И так жалко было Илье людей, что каждого, кажется, взял бы на руки, по голове погладил, успокоил. Нечисть развеется, на худой конец — голову с плеч, как Соловью, а вот как людям друг друга не бояться? Чтобы не пелись песни, в которых живет страх и передается от души к душе? Для этого нужно защитить каждого.
Вот только никакой силы богатырской на это не достанет.
По костям никого признать не удалось, уж больно были перемешаны, по черепу признали дружинника из отряда, посланного три года назад князем, чтобы уничтожить разбойников, — уж очень шрам у него приметный был. Таких отрядов было два, и ни один человек не вернулся.
Фома Евсеич в самом деле не был плохим человеком и понимал, как важно знать родным об участи пропавших. Все сохранившиеся фрагменты одежды, нательные кресты, другое, о чем и говорить-то не хочется, — пуки свялявшихся женских волос, например, — все было тщательно подобрано его людьми и выложено на задах княжьего двора в специально освобожденной мыльне. Там же, на задах, были сгнившие телеги и все прочее, что не «продали разбойники».
Жуткая эта выставка практического смысла не имела: еще после потери посланных на борьбу с разбойниками отрядов Владимир признал права наследников пропавших на этой дороге на их имущество и, кстати, накрепко запретил своим богатырям, как раз начавшим возвращаться с войны с Константинополем, пытать силы на этом разбойном пути. «Вы мне для другого нужны», — сказал строго. «Другого» действительно немало было в эти годы. Так и осталась дорога как бы просто испорченной: ездить стали реже и в обход.
Так что за правом на наследство в проклятую мыльню не ходили; ходили те, кому вправду нужно было узнать, будут ли косточки их близких отпеты батюшкой в общей могиле.
Вой стоял эти дни у мыльни, неумолчный страшный вой.
Кого узнавали, писарь отмечал — и для порядка, и чтобы батюшка на отпевании мог помянуть по имени.
Узнали, кстати, вещи нескольких разбойного характера людей, про кого думали, что в шайку к Соловью подались. Илья и тогда, князю, не сказал о судьбе соловьевых разбойничков, промолчал и теперь.

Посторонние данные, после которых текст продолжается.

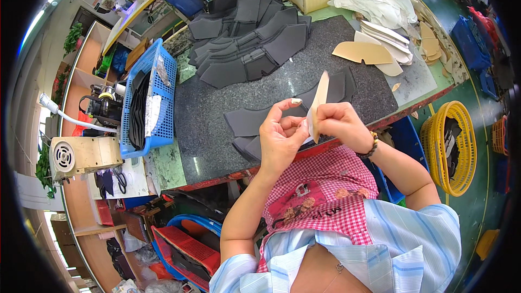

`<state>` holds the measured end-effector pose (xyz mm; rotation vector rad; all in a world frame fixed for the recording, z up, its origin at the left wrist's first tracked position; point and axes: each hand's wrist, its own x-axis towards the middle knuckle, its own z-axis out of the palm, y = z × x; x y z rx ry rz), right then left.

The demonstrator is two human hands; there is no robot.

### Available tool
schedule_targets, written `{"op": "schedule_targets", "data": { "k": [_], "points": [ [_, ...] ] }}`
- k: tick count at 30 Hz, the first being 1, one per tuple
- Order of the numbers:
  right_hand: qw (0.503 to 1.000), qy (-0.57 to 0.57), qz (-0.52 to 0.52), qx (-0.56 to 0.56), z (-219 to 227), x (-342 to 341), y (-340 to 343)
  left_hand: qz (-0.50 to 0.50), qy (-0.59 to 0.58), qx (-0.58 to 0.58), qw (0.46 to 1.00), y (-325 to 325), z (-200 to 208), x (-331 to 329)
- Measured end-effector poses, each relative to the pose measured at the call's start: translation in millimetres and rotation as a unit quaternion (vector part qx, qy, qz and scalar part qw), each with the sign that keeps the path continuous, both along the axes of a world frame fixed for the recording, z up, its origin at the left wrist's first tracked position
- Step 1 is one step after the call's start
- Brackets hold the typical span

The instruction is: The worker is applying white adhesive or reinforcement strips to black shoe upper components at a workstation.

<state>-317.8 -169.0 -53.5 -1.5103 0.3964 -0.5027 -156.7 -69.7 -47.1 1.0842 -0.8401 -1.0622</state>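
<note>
Above the front edge of the dark stone slab (206,111), my right hand (343,123) is closed on a thin tan curved piece (321,93), which stands nearly upright and edge-on. My left hand (281,138) pinches with thumb and finger at a white layer against the tan piece's lower part; its index finger is raised. Whether the white layer is apart from the tan piece is hard to see. Beneath my hands lie flat dark grey shaped pieces (247,122), partly hidden by them. Farther back, a large overlapping pile of dark grey panels (255,35) covers the slab.
Tan and white curved pieces (362,52) lie at the back right, near crumpled white sheeting (374,2). On the left stand a blue basket (163,70) holding black pieces and a cream machine (86,157). A yellow basket (468,149) stands on the floor to the right.
</note>
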Motion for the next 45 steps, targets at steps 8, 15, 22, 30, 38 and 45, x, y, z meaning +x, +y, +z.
{"op": "schedule_targets", "data": {
  "k": [8, 15, 22, 30, 38, 45],
  "points": [
    [0.925, 0.381, -0.006, 0.009, -34, -143, -7, -0.047, 0.018, 0.221, 0.974, 44, 45, 39],
    [0.975, 0.131, 0.089, -0.154, 24, -74, 44, -0.221, -0.055, 0.064, 0.972, 33, 46, -10],
    [0.991, -0.041, -0.068, 0.107, 12, 23, 13, -0.125, -0.223, 0.195, 0.947, 37, 1, 55],
    [0.776, 0.499, 0.046, -0.382, 8, -14, 28, 0.025, -0.297, 0.135, 0.945, 65, -17, 35],
    [0.956, -0.036, -0.018, 0.291, -29, -8, 72, -0.008, -0.231, 0.114, 0.966, 97, 4, 20],
    [0.979, -0.006, -0.195, 0.062, -17, 32, 10, 0.073, -0.104, 0.090, 0.988, 25, 0, 58]
  ]
}}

Пусть отпоют; кто знает, не расплатились ли они адом при жизни за страшные свои грехи хотя бы частично.
Так и схоронили всех в братской могиле, и батюшка отпел всех вместе — крещеных, некрещеных и вовсе католиков.
Таких по вещам обнаружилось трое. Два набора заржавленных иноземных доспехов, монашеский наперстный крест, истлевшие остатки одежды — дворянской и черной рясы. Куда и зачем двигались по дороге, ведущей в глубь Руси (или из глуби?) двое рыцарей и католический монах, было непонятно. Еще одна вещь, найденная в овраге, судя по всему, тоже принадлежала им. Это был золотой медальон грубой работы, с непонятным символом на крышке.
Внутри медальона обнаружился кусок пергамента, много раз использованнный и скобленый. На нем был начертан некий план, долженствующий привести к отмеченному месту, скорее всего — кладу. На листке имелась также расплывчатая надпись на незнакомом (а знаком ему был только русский) Фоме Евсеичу языке.
Пергамент Фома Евсеич определил, как и положено, в княжеский архив, предварительно сняв с него две копии. Золотой медальон, который чем-то ему глянулся, взял себе, посчитав, что положенная ему доля перекрывает стоимость медальона с лихвой.
Фома Евсеич был вдов, сыновья его давно и прочно стояли на своих ногах, дочери были замужем, тоже удачно, так что ни о ком заботиться ему нужды не было. Добро он подкопил немалое и теперь мог позволить себе брать мзду не столько для прибытка, сколько из интересу. Потому брал всякие чудные и необычные вещицы, и набиралось их у него уже немало.
Однако то ли зуд кладоискательства, то ли должностная ответственность (клад, несомненно, должен был по обнаружении поступить в казну) не давали ему покоя, и, определившись с медальоном, он вернулся к разглядыванию обнаруженной в нем мапы. Фома Евсеич подумал было, что зря на днях мысленно похвалил манеру воинов четко указывать месторасположение: по картинке было совсем невозможно понять, где указанное на ней место находится, и привязать хоть к чему-нибудь, но тут же упрекнул себя в несправедливости: рисовал наверняка монах. А раз так, все нужное должны подсказать надписи — для любого монаха буквы главнее рисунков.
Помучившись впустую с непонятными и неразборчивыми надписями, Фома Евсеич совсем было хотел отложить докучный листок, но зуд не отпускал, и казначей не без колебаний решился-таки показать загадочную схему Добрыне Никитичу.